Below you will find a set of lines. Repeat them all exactly.

== Segment start ==

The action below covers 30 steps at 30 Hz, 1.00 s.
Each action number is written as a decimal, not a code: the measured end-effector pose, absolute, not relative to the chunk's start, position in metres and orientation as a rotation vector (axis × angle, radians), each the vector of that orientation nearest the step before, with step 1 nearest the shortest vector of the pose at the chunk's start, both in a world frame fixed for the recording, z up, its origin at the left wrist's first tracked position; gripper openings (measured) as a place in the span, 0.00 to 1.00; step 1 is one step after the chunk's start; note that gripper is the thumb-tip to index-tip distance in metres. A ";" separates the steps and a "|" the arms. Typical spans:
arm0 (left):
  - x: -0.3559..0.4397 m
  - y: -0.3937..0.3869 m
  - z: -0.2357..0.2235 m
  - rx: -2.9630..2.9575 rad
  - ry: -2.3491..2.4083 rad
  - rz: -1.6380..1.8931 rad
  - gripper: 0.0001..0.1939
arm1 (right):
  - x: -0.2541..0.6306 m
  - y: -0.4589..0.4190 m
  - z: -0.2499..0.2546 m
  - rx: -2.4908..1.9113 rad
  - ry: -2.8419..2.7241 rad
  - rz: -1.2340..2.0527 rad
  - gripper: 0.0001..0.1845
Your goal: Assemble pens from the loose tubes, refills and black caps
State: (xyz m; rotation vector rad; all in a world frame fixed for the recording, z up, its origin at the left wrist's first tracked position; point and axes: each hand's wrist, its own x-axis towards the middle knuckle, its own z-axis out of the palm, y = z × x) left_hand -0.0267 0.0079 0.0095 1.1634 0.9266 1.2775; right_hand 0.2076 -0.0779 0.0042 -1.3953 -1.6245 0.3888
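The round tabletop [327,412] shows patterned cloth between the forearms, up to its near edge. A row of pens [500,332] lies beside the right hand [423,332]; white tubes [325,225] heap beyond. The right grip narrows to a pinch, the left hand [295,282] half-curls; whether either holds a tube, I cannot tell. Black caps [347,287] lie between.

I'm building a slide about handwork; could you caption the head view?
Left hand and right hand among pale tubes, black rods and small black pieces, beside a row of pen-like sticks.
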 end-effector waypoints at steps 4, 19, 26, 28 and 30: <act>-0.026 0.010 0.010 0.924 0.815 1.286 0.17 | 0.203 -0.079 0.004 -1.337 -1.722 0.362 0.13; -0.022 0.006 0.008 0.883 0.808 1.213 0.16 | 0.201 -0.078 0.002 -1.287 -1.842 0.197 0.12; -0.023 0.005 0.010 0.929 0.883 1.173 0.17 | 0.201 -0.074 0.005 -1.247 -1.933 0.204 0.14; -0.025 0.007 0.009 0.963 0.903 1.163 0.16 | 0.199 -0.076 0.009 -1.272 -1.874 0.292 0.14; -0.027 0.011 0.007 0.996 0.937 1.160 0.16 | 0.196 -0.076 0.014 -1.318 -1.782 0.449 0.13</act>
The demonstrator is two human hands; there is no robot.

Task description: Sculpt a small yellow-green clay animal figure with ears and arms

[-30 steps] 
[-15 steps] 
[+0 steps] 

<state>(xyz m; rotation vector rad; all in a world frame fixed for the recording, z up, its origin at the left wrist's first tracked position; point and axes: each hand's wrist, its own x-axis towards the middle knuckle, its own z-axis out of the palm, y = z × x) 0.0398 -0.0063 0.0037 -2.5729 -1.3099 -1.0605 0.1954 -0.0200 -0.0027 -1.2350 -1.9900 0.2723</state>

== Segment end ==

§ ANSWER TO THE EXERCISE:
The action below covers 30 steps at 30 Hz, 1.00 s.
Each action number is written as a decimal, not a code: the measured end-effector pose, absolute, not relative to the chunk's start, position in metres and orientation as a rotation vector (axis × angle, radians), each the vector of that orientation nearest the step before, with step 1 nearest the shortest vector of the pose at the chunk's start, both in a world frame fixed for the recording, z up, its origin at the left wrist's first tracked position; gripper openings (measured) as a place in the span, 0.00 to 1.00; step 1 is one step after the chunk's start; note that gripper is the thumb-tip to index-tip distance in metres. A ";" separates the steps and a "|" the arms. Typical spans:
arm0 (left):
  - x: -0.3559..0.4397 m
  - y: -0.3937..0.3869 m
  - z: -0.2357..0.2235 m
  - rx: -2.9630..2.9575 rad
  - ry: -2.3491..2.4083 rad
  - rz: -1.6380..1.8931 rad
  - gripper: 0.0001..0.1939
arm1 (right):
  - x: -0.2541..0.6306 m
  - y: -0.4589..0.4190 m
  - z: -0.2499..0.2546 m
  - rx: -2.4908..1.9113 rad
  - ry: -2.8419..2.7241 rad
  - rz: -1.2340..2.0527 rad
  - gripper: 0.0001..0.1845
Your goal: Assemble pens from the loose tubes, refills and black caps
State: (xyz m; rotation vector rad; all in a world frame fixed for the recording, z up, its origin at the left wrist's first tracked position; point and axes: each hand's wrist, its own x-axis towards the middle knuckle, its own z-axis out of the palm, y = z × x) left_hand -0.0267 0.0079 0.0095 1.1634 0.9266 1.2775; right_hand 0.2076 -0.0779 0.0042 -1.3953 -1.6245 0.3888
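The round tabletop [327,412] shows patterned cloth between the forearms, up to its near edge. A row of pens [500,332] lies beside the right hand [423,332]; white tubes [325,225] heap beyond. The right grip narrows to a pinch, the left hand [295,282] half-curls; whether either holds a tube, I cannot tell. Black caps [347,287] lie between.

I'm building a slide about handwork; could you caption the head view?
Left hand and right hand among pale tubes, black rods and small black pieces, beside a row of pen-like sticks.
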 end-effector waypoints at steps 4, 19, 26, 28 and 30: <act>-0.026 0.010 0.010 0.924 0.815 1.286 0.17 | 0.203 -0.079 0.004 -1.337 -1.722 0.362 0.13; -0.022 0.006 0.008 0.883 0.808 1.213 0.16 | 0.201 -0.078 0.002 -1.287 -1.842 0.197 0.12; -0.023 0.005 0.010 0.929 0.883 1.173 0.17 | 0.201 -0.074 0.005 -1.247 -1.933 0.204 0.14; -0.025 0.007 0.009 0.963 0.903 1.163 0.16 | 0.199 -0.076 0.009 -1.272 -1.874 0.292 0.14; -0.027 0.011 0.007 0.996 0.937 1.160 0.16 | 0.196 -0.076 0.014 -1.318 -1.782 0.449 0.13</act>
The demonstrator is two human hands; there is no robot.

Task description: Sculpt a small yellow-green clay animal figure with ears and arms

[-30 steps] 
[-15 steps] 
[+0 steps] 

<state>(xyz m; rotation vector rad; all in a world frame fixed for the recording, z up, its origin at the left wrist's first tracked position; point and axes: each hand's wrist, its own x-axis towards the middle knuckle, its own z-axis out of the palm, y = z × x) 0.0398 -0.0063 0.0037 -2.5729 -1.3099 -1.0605 0.1954 -0.0200 -0.0027 -1.2350 -1.9900 0.2723</state>

The exercise calls for nothing more than this answer.